■ EXERCISE GOAL
Copy all lines in the data that contain the string "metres".

■ INFORMATION SHOWN

######

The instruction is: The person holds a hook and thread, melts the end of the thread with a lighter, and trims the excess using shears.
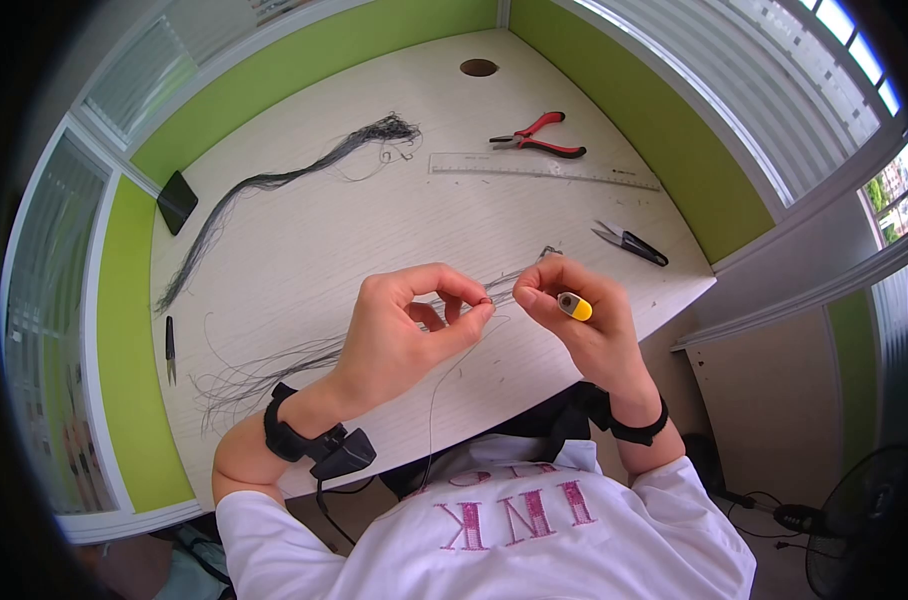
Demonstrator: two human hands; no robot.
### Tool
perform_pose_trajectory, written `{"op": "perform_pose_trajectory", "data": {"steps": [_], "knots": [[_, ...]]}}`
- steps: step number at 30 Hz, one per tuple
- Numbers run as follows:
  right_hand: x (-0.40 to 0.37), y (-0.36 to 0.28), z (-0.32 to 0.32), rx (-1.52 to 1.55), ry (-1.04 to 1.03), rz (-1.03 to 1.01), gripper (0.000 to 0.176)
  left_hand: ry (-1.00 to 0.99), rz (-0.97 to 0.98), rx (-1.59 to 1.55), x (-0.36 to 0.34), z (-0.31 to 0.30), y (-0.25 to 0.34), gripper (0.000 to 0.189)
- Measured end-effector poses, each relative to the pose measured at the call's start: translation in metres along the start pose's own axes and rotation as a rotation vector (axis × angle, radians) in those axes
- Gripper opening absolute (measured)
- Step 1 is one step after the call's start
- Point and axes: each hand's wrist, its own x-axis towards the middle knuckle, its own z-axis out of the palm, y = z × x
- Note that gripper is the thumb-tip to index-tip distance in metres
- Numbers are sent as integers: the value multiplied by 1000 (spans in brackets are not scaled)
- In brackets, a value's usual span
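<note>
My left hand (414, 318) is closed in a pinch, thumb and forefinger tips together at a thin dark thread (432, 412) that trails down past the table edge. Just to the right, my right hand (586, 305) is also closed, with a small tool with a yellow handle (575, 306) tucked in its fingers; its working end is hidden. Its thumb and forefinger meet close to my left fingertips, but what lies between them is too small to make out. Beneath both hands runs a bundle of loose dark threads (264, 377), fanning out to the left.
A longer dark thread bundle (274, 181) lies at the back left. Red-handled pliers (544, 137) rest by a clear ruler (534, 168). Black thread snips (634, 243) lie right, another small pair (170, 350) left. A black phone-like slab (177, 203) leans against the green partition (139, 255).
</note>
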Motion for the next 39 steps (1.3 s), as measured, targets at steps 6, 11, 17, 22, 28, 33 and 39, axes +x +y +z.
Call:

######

■ REPLY TO THE EXERCISE
- Measured end-effector poses, each relative to the pose measured at the call's start: translation in metres along the start pose's own axes and rotation as a rotation vector (axis × angle, radians) in those axes
- Note that gripper is the thumb-tip to index-tip distance in metres

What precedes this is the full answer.